## Supplied data

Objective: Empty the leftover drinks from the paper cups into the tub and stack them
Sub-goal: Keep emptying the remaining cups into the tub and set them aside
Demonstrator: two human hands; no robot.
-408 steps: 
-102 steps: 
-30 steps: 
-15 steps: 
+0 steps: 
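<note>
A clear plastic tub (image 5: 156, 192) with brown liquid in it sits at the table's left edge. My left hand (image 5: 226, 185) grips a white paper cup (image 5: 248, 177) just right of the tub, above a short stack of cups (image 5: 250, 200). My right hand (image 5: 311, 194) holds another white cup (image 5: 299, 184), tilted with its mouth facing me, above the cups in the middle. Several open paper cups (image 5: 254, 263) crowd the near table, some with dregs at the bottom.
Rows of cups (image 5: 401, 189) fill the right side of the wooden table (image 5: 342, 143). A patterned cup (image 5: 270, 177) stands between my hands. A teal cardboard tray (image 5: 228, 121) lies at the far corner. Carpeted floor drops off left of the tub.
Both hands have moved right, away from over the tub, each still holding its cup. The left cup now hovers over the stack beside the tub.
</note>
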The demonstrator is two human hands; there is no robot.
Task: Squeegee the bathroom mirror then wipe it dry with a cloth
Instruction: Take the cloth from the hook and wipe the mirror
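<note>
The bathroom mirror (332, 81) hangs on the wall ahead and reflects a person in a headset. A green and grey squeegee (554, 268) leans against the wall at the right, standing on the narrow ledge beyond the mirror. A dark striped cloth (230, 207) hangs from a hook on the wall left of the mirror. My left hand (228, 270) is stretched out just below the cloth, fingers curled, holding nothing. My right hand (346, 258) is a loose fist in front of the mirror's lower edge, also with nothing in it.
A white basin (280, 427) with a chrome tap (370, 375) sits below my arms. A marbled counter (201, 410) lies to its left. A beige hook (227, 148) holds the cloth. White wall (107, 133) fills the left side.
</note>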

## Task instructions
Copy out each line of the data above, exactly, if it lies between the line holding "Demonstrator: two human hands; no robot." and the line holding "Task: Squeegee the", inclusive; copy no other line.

## Result for this task
Demonstrator: two human hands; no robot.
-408 steps: 
-102 steps: 
-30 steps: 
-15 steps: 
+0 steps: 
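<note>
A clear plastic tub (image 5: 156, 192) with brown liquid in it sits at the table's left edge. My left hand (image 5: 226, 185) grips a white paper cup (image 5: 248, 177) just right of the tub, above a short stack of cups (image 5: 250, 200). My right hand (image 5: 311, 194) holds another white cup (image 5: 299, 184), tilted with its mouth facing me, above the cups in the middle. Several open paper cups (image 5: 254, 263) crowd the near table, some with dregs at the bottom.
Rows of cups (image 5: 401, 189) fill the right side of the wooden table (image 5: 342, 143). A patterned cup (image 5: 270, 177) stands between my hands. A teal cardboard tray (image 5: 228, 121) lies at the far corner. Carpeted floor drops off left of the tub.
Both hands have moved right, away from over the tub, each still holding its cup. The left cup now hovers over the stack beside the tub.
</note>
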The demonstrator is two human hands; there is no robot.
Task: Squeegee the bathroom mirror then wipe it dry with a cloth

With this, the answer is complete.